» **Task requirements**: Please transcribe every entry below exactly as written.

» **Given records**:
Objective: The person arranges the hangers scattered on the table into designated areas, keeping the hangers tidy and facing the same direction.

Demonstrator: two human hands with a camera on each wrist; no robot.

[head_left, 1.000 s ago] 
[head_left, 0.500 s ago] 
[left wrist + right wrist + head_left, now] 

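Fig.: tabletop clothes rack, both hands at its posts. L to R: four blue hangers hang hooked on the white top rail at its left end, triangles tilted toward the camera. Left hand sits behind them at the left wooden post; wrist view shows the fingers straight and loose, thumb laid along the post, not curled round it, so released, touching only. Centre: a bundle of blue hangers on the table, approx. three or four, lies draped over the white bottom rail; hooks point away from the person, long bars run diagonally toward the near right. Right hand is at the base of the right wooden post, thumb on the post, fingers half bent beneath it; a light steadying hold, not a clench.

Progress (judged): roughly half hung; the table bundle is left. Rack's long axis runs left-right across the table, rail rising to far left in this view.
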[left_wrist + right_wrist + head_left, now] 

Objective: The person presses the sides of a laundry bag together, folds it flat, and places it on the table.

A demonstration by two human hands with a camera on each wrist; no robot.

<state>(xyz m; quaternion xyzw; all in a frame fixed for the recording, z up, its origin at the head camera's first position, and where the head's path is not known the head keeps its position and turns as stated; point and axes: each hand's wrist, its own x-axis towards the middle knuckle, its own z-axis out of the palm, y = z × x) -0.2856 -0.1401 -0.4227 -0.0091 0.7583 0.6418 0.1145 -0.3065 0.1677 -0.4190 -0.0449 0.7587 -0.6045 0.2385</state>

» **Response area**:
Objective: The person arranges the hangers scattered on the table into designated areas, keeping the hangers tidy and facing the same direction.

Demonstrator: two human hands with a camera on each wrist; no robot.

[head_left, 1.000 s ago] 
[head_left, 0.500 s ago] 
[left wrist + right wrist + head_left, now] 

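Fig.: tabletop clothes rack, both hands at its posts. L to R: four blue hangers hang hooked on the white top rail at its left end, triangles tilted toward the camera. Left hand sits behind them at the left wooden post; wrist view shows the fingers straight and loose, thumb laid along the post, not curled round it, so released, touching only. Centre: a bundle of blue hangers on the table, approx. three or four, lies draped over the white bottom rail; hooks point away from the person, long bars run diagonally toward the near right. Right hand is at the base of the right wooden post, thumb on the post, fingers half bent beneath it; a light steadying hold, not a clench.

Progress (judged): roughly half hung; the table bundle is left. Rack's long axis runs left-right across the table, rail rising to far left in this view.
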[left_wrist + right_wrist + head_left, now] 

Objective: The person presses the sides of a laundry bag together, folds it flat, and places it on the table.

A demonstration by two human hands with a camera on each wrist; no robot.

<state>(xyz m; quaternion xyzw; all in a frame fixed for the recording, z up, its origin at the head camera's first position, and where the head's path is not known the head keeps its position and turns as stated; point and axes: each hand's wrist, its own x-axis towards the middle knuckle, its own z-axis out of the palm, y = z × x) -0.2856 -0.1401 -0.4227 -0.0091 0.7583 0.6418 0.1145 -0.3065 0.1677 -0.4190 -0.0449 0.7587 -0.6045 0.2385</state>

This exercise requires nothing further.